Company Touts EGR Results in ‘Fluid Efficiency’ Test

By Jonathan S. Reiskin, Associate News Editor

This story appears in the July 26 print edition of Transport Topics. Click here to subscribe today.

Fleet managers should consider total “fluid efficiency” when comparing trucks using exhaust gas recirculation engines with those using selective catalytic reduction, truck and engine maker Navistar Inc. said last week.

Navistar, whose Class 8 trucks are the only ones in the United States using EGR, said in an online press conference July 19 that fluid efficiency includes the diesel exhaust fluid required by SCR engines along with diesel fuel.



Navistar paid consulting firm Transportation Research Center to compare its ProStar+ tractor powered by a Navistar MaxxForce 13-liter engine with vehicles made by competitors Freightliner Trucks and Kenworth Truck Co. in terms of combined diesel fuel and diesel exhaust fluid usage.
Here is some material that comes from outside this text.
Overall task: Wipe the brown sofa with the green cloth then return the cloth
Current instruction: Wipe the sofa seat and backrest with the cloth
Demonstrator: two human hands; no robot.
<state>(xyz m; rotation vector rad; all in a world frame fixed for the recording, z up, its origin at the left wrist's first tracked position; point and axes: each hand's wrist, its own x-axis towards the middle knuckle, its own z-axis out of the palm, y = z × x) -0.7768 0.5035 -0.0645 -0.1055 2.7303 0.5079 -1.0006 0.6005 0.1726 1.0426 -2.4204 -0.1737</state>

Navistar said it beat both rivals.

While Navistar Senior Vice President James Hebe heralded the results, Freightliner’s parent company, Daimler Trucks North America, said the test was invalid.

“Our competitors talk about only one fluid, diesel fuel, and treat DEF as if it didn’t exist,” Hebe said, commenting on claims by SCR proponents that SCR gets better fuel mileage than EGR. The two technologies are alternatives for meeting 2010 federal emissions standards for diesel truck engines.

The tests were run in June and July in northern Indiana. The trucks went around a 444-mile loop three times, a total of 1,332 miles.

The tested Kenworth T660 with a 15-liter Cummins ISX engine used 204 gallons of diesel and DEF — 2.5% more fluid than the 199 gallons of diesel fuel burned by the Navistar truck. EGR engines do not use DEF, a urea-water mixture SCR engines need to remove nitrogen oxides. The study did not break out the amount of fuel versus DEF, but most SCR manufacturers have said the fuel-DEF ratio is usually 50-1.

Kenworth spokesman Jeff Parietti declined to comment.

Against a Freightliner Cascadia with Detroit Diesel Corp.’s DD15 engine, the result was closer: The ProStar burned 194.4 gallons of fuel, and the Freightliner used 196.2 gallons of diesel and DEF, a 0.9% edge for Navistar.

Elmar Boeckenhoff, DTNA engineering and technology senior vice president, objected at length.

“It is neither appropriate nor credible to compare the 12.4-liter MaxxForce ‘mystery’ engine with proven technology available in the market,” Boeckenhoff said. DTNA has shipped more than 3,000 Cascadias with 2010-compliant DD15s to customers this year, he said, while a Navi­star spokesman said it will sell its first truck with a MaxxForce 13-liter engine in a matter of weeks.

Boeckenhoff also said the short test length downplays the DD15’s low need for active regeneration cycles for diesel particulate filters.

“DTNA’s BlueTec Detroit Diesel engines regenerate after thousands of miles, not hundreds of miles. The longer the test, the more realistic the results and the closer they are to what a customer would experience in real-world operations,” Boeckenhoff said.

Investment analyst Timothy Denoyer told clients of Wolfe, Trahan & Co. on July 21 that the comparability of the tests was “questionable.”

“Fifteen-liter engines are inherently, modestly, less fuel-efficient due to larger displacement. We question the fairness of the comparison,” Denoyer said.

Hebe told reporters the test used DD15s because they are widely available and because Freightliner has said they are the company’s most fuel-efficient model. In contrast, Navistar has been pushing its 13-liter model as its best and said its 15-liter MaxxForce won’t be in wide production until early next year.